A Bumpy Road for Reform

John K. Iglehart

N Engl J Med 2009; 361:e7August 6, 2009

Article

The legislative process is one of ebb and flow, particularly when politicians are confronted with issues that demand tough choices and divide the voters who elected them. Both currents were at work recently as one Senate committee and two House committees passed health care reform legislation supported by the administration while the Congressional Budget Office (CBO) estimated that the measures would not “bend the cost curve,” as President Barack Obama has insisted they must, but instead would accelerate the growth of health care spending. Adding to the challenges facing reform was the finding of a new survey that public approval of Obama's handling of the issue has dipped below 50% for the first time.1 Recognizing the growing list of concerns being registered — particularly by Democrats — Obama has plunged more actively into the pursuit of reform, emphasizing that Congress has already made “unprecedented progress” toward enacting reform and vowing, “We are going to get this done. We will reform health care. . . . I'm absolutely convinced of it.”

The new hurdles are hardly surprising, given that any effort to remake or even tinker with an enterprise that represents 17% of the country's economy is bound to upset some key stakeholders. But it is the wavering commitment to reform on the part of an increasing number of Democrats and governors of both parties that most worries the administration. The issues that concern conservative and moderate Democrats — including the high cost of reform, how to pay for it, and Obama's preference that bills clear both chambers before the congressional recess that begins in early August — present growing challenges for the administration. Virtually all Republicans are opposed to the reform bills passed by the House and Senate committees, and it is doubtful that many GOP members of the all-important Senate Finance Committee will support the measure that is taking shape in that panel.

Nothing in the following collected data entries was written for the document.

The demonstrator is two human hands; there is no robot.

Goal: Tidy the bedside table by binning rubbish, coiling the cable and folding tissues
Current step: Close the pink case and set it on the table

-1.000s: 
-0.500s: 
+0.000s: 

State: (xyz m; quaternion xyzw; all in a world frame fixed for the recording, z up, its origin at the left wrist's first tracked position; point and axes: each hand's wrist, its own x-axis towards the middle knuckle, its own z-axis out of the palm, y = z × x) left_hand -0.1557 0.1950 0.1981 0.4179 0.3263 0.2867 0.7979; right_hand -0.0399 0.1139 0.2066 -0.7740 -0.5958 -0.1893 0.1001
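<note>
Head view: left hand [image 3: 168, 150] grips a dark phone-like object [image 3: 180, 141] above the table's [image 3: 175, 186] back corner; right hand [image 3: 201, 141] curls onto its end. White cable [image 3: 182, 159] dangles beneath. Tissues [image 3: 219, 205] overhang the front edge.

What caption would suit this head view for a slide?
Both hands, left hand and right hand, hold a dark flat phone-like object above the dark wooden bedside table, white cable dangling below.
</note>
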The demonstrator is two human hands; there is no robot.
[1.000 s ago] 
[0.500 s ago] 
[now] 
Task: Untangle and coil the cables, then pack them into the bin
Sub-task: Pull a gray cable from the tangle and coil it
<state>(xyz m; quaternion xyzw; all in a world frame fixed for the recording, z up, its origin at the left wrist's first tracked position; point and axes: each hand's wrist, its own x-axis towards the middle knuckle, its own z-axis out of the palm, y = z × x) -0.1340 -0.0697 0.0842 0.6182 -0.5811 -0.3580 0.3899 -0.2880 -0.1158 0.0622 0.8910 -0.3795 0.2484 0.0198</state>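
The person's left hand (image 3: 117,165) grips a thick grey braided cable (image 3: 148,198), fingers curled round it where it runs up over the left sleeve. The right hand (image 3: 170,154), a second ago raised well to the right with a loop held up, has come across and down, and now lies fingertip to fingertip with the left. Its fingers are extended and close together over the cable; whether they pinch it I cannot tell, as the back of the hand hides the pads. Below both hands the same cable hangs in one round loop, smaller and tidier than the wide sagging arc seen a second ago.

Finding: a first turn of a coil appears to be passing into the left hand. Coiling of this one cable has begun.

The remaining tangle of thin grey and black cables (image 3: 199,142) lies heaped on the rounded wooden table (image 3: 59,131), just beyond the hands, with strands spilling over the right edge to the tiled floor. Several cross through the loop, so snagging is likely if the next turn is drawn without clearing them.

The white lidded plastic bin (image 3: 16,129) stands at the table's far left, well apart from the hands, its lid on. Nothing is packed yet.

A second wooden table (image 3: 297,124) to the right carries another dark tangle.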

On July 15, the Senate Committee on Health, Education, Labor, and Pensions (HELP) was the first of five panels to send a reform bill to the floor. The measure cleared the HELP committee on a straight party-line vote of 13 to 10. On July 17, the House Committee on Ways and Means passed its own reform measure on a vote of 23 to 18, with 3 Democrats voting no, and the House Committee on Education and Labor passed a very similar measure on a vote of 26 to 22, also with 3 Democrats voting no. The markup process under way in the third House panel — the Committee on Energy and Commerce — was slowed when its chair, Representative Henry Waxman (D-CA), postponed sessions for several days while he negotiated with 10 Democrats on the 59-member committee who said they would not vote for or had serious concerns about the proposal in its current form.

Representative Mike Ross of Arkansas, a committee member and a leader of the fiscally conservative Blue Dog Democrats, said his group favored a bill “more closely aligned with what the Senate Finance Committee is going to do.” The Finance Committee has been struggling to win bipartisan support for a reform measure that — to secure any Republican support — will have to address many of the Blue Dogs' concerns. Obama brought Ross and other Blue Dogs to the White House on July 21 to negotiate possible fixes.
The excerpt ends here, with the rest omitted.